● **HOW TO COMPLETE THIS TASK**
Starting at the line that holds "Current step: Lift", copy every line exactly through the end of the data, and no others.

==== EXERCISE MATERIAL ====

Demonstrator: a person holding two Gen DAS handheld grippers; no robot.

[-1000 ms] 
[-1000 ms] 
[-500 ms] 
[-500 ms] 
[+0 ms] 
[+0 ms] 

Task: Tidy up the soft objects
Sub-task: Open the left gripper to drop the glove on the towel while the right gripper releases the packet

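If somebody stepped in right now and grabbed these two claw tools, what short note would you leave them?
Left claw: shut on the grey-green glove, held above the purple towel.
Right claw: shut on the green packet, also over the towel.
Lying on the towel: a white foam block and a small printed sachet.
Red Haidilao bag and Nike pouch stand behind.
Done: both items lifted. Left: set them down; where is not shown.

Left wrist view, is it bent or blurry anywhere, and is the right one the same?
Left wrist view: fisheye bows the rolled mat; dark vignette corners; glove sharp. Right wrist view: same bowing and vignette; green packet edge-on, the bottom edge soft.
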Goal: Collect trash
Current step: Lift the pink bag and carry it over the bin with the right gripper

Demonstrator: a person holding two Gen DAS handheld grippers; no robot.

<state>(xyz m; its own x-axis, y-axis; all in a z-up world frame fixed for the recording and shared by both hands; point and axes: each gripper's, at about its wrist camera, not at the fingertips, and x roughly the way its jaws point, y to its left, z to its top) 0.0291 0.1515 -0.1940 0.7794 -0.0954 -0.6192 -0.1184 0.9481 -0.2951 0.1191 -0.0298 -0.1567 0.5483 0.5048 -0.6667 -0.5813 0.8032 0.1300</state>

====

● **ANSWER SECTION**
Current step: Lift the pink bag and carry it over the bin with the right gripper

Demonstrator: a person holding two Gen DAS handheld grippers; no robot.

<state>(xyz m; its own x-axis, y-axis; all in a z-up world frame fixed for the recording and shared by both hands; point and axes: each gripper's, at about its wrist camera, not at the fingertips, and x roughly the way its jaws point, y to its left, z to its top) 0.0291 0.1515 -0.1940 0.7794 -0.0954 -0.6192 -0.1184 0.9481 -0.2951 0.1191 -0.0298 -0.1567 0.5483 0.5048 -0.6667 -0.5813 0.8032 0.1300</state>

Thus the exercise is complete.